Sunday, March 27, 2005

Dynamic Languages

Over at DevSource they have a piece on The State of the Scripting Universe. Boy, this scripting engine really is going full throtle. Everyone and his dad seems to have seen the light and gone over to scripting land. Somehow I'm still sitting in "static" darkness. We have discussed this a bit before. I guess it's the fact that I've only had very limited exposure to it... not having developed something "significant". Once you have that kind of experience under your belt it's better to compare it with C#/Java/C++.

I believe scripting in quite big in game development. A friend of mine works at a gaming company and all he does is scripting (some custom developed one) and he's in the design department! From what I understand, all games start out with the engine and you just customize that. The engine is sort of like the platform? And the scripting languages use that as an API? Maybe Dinesh can shed some light.

While on topic, Bruce Eckel had a post last month about productivity between static/dynamic languages.
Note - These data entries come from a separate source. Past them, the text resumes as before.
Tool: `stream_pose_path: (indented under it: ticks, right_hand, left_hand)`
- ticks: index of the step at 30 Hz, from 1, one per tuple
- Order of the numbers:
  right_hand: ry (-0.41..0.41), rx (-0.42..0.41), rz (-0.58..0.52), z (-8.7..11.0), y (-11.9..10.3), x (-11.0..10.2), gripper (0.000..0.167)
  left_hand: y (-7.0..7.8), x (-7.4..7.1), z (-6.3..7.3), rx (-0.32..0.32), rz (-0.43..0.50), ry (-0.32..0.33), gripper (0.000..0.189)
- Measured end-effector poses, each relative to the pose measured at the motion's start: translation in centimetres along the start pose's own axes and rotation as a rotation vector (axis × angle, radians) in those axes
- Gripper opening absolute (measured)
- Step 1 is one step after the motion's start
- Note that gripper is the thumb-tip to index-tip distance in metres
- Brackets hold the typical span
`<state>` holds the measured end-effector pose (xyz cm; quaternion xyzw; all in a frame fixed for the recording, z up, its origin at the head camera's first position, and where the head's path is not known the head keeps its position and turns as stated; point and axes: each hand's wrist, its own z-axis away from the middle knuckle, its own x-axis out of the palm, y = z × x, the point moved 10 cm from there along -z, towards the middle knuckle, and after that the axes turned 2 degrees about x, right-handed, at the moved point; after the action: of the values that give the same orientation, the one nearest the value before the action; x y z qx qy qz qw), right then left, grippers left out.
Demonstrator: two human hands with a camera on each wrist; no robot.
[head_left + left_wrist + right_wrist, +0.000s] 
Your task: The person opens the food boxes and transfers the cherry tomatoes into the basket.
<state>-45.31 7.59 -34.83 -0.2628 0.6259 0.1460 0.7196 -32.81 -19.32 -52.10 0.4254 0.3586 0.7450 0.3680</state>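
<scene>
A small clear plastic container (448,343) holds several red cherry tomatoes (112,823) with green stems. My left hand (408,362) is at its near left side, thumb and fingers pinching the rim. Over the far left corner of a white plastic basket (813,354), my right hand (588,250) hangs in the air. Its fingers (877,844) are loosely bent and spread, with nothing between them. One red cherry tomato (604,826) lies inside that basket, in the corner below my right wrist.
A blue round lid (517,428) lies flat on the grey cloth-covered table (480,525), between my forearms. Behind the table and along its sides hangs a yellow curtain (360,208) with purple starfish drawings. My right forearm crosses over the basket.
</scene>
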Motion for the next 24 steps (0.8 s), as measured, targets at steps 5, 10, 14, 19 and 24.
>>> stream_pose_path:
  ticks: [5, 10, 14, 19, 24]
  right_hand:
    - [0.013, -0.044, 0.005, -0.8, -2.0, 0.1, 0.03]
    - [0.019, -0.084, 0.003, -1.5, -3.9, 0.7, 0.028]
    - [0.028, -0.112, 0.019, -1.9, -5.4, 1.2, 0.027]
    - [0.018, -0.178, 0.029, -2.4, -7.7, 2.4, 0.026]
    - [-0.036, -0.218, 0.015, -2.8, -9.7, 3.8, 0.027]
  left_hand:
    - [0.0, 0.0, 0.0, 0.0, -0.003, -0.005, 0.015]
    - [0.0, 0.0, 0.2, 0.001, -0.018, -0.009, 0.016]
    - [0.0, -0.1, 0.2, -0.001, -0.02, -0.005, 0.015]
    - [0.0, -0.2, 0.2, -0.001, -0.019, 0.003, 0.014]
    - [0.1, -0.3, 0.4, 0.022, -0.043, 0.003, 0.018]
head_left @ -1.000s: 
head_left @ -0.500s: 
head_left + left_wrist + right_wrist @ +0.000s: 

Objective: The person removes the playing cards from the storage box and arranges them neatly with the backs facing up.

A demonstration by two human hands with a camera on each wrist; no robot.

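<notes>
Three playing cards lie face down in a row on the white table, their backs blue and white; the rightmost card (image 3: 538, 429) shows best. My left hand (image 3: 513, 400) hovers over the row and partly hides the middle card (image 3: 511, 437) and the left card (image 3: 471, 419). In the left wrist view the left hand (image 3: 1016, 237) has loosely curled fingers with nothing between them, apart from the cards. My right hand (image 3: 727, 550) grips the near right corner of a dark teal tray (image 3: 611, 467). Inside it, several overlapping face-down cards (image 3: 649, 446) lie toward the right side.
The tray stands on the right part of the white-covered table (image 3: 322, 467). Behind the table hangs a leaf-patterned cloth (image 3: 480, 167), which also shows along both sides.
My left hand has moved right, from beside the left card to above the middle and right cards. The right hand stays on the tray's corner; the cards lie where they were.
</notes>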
Productivity is one of the apparent key advantages of dynamic languages. In it he links to some dude who writes about Tests vs Type. Read his post to understand what that means.

Personally, I think the "Edit Types" block under "Explicit Typing" is way too big. To me it seems like spending time "editing types" is a way of testing. You bypass this step in "implicit typing". So I think the "editing types" part should come under tests. What dyou think?